_Task goal:_ From the first line to the last, retype the data below exactly.

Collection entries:
--------------------

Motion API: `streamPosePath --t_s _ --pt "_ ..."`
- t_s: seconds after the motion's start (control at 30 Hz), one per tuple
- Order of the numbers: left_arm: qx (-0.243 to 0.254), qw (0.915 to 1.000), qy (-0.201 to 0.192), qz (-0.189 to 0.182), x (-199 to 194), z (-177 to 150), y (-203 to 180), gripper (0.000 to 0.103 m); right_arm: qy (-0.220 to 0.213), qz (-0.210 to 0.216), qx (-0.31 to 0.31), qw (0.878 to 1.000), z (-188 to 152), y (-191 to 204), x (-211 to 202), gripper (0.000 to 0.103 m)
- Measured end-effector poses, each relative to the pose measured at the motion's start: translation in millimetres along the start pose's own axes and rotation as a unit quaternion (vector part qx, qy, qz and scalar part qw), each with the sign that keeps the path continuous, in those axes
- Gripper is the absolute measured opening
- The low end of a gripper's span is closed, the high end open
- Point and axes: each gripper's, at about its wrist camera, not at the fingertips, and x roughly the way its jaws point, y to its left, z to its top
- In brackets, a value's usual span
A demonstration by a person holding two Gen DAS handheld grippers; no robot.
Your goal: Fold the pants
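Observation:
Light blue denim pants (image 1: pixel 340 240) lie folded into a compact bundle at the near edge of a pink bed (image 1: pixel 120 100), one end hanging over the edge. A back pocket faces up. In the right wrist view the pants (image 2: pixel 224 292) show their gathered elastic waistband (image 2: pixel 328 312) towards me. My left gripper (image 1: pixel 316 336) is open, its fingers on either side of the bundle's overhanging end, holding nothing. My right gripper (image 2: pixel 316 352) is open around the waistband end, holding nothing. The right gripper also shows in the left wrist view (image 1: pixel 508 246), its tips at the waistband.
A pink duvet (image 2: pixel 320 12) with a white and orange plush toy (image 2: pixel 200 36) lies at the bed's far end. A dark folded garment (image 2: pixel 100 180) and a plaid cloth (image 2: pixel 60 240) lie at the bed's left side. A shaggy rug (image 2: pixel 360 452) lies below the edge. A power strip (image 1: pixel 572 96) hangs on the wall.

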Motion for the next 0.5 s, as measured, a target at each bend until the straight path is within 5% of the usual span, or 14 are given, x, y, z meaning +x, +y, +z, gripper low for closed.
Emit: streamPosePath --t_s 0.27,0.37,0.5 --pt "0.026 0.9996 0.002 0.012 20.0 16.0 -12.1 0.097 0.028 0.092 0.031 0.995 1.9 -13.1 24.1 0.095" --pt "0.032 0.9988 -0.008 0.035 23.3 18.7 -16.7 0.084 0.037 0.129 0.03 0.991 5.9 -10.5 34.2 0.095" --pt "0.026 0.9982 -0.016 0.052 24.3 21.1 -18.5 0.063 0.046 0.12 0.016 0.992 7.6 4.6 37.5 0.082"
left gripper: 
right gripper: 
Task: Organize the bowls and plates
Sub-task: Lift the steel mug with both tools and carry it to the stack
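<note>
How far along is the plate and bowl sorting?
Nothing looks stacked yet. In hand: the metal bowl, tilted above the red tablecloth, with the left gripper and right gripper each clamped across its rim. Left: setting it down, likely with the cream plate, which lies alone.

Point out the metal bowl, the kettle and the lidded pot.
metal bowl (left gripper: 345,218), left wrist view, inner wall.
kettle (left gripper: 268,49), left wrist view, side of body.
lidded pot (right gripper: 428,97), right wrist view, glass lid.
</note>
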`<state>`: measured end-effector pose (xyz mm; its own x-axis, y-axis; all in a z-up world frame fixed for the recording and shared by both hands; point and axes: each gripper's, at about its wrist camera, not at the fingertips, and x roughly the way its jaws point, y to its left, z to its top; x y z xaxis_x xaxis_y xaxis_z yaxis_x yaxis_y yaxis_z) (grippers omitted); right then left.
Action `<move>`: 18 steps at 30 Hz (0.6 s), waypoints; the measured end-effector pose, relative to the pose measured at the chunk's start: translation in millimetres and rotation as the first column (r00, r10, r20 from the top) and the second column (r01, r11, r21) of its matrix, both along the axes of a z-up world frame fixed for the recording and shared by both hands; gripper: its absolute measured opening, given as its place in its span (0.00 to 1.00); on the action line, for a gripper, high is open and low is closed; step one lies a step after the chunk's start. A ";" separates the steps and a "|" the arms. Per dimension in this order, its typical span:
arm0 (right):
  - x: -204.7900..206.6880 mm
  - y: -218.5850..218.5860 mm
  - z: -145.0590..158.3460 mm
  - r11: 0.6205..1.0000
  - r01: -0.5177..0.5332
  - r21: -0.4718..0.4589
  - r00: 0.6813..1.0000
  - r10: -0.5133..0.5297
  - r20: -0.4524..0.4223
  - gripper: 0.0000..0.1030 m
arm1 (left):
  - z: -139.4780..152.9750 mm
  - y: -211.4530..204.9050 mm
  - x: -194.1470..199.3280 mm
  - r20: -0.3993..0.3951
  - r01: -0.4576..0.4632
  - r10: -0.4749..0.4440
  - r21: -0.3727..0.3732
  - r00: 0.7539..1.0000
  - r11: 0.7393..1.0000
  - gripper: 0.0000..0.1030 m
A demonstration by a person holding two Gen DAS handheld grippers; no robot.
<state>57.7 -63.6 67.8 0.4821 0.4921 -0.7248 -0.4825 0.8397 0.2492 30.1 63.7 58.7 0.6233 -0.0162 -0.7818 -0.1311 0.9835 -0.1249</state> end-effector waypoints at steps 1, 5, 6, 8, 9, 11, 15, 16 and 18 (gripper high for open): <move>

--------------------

_Exercise solution:_
Motion API: `streamPosePath --t_s _ --pt "_ ..."`
- t_s: seconds after the motion's start (control at 30 Hz), one per tuple
- Order of the numbers: left_arm: qx (-0.243 to 0.254), qw (0.915 to 1.000), qy (-0.201 to 0.192), qz (-0.189 to 0.182), x (-199 to 194), z (-177 to 150), y (-203 to 180), gripper (0.000 to 0.103 m); right_arm: qy (-0.220 to 0.213), qz (-0.210 to 0.216), qx (-0.31 to 0.31), qw (0.878 to 1.000), z (-188 to 152), y (-191 to 204), x (-211 to 202), gripper (0.000 to 0.103 m)
- Measured end-effector poses, each relative to the pose measured at the motion's start: translation in millimetres along the start pose's own axes and rotation as a unit quaternion (vector part qx, qy, qz and scalar part qw), each with the sign that keeps the path continuous, in those axes
- Gripper is the absolute measured opening
- The low end of a gripper's span is closed, the high end open
- Point and axes: each gripper's, at about its wrist camera, not at the fingertips, and x roughly the way its jaws point, y to its left, z to its top
- In brackets, a value's usual span
A demonstration by a person holding two Gen DAS handheld grippers; no robot.
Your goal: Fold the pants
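Observation:
Light blue denim pants (image 1: pixel 340 240) lie folded into a compact bundle at the near edge of a pink bed (image 1: pixel 120 100), one end hanging over the edge. A back pocket faces up. In the right wrist view the pants (image 2: pixel 224 292) show their gathered elastic waistband (image 2: pixel 328 312) towards me. My left gripper (image 1: pixel 316 336) is open, its fingers on either side of the bundle's overhanging end, holding nothing. My right gripper (image 2: pixel 316 352) is open around the waistband end, holding nothing. The right gripper also shows in the left wrist view (image 1: pixel 508 246), its tips at the waistband.
A pink duvet (image 2: pixel 320 12) with a white and orange plush toy (image 2: pixel 200 36) lies at the bed's far end. A dark folded garment (image 2: pixel 100 180) and a plaid cloth (image 2: pixel 60 240) lie at the bed's left side. A shaggy rug (image 2: pixel 360 452) lies below the edge. A power strip (image 1: pixel 572 96) hangs on the wall.
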
Motion for the next 0.5 s, as measured, a target at each bend until the straight path is within 5% of the usual span, or 14 are given, x, y, z meaning +x, +y, +z, gripper low for closed.
Emit: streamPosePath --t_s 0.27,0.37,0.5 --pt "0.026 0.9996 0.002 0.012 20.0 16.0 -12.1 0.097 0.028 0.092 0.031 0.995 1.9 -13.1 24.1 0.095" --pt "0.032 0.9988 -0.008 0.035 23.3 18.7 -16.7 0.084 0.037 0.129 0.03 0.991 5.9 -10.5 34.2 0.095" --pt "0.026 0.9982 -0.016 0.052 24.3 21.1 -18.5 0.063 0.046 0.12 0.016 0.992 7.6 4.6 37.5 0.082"
left gripper: 
right gripper: 
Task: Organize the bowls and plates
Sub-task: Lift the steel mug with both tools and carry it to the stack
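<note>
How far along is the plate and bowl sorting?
Nothing looks stacked yet. In hand: the metal bowl, tilted above the red tablecloth, with the left gripper and right gripper each clamped across its rim. Left: setting it down, likely with the cream plate, which lies alone.

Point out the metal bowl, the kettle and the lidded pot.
metal bowl (left gripper: 345,218), left wrist view, inner wall.
kettle (left gripper: 268,49), left wrist view, side of body.
lidded pot (right gripper: 428,97), right wrist view, glass lid.
</note>
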`<state>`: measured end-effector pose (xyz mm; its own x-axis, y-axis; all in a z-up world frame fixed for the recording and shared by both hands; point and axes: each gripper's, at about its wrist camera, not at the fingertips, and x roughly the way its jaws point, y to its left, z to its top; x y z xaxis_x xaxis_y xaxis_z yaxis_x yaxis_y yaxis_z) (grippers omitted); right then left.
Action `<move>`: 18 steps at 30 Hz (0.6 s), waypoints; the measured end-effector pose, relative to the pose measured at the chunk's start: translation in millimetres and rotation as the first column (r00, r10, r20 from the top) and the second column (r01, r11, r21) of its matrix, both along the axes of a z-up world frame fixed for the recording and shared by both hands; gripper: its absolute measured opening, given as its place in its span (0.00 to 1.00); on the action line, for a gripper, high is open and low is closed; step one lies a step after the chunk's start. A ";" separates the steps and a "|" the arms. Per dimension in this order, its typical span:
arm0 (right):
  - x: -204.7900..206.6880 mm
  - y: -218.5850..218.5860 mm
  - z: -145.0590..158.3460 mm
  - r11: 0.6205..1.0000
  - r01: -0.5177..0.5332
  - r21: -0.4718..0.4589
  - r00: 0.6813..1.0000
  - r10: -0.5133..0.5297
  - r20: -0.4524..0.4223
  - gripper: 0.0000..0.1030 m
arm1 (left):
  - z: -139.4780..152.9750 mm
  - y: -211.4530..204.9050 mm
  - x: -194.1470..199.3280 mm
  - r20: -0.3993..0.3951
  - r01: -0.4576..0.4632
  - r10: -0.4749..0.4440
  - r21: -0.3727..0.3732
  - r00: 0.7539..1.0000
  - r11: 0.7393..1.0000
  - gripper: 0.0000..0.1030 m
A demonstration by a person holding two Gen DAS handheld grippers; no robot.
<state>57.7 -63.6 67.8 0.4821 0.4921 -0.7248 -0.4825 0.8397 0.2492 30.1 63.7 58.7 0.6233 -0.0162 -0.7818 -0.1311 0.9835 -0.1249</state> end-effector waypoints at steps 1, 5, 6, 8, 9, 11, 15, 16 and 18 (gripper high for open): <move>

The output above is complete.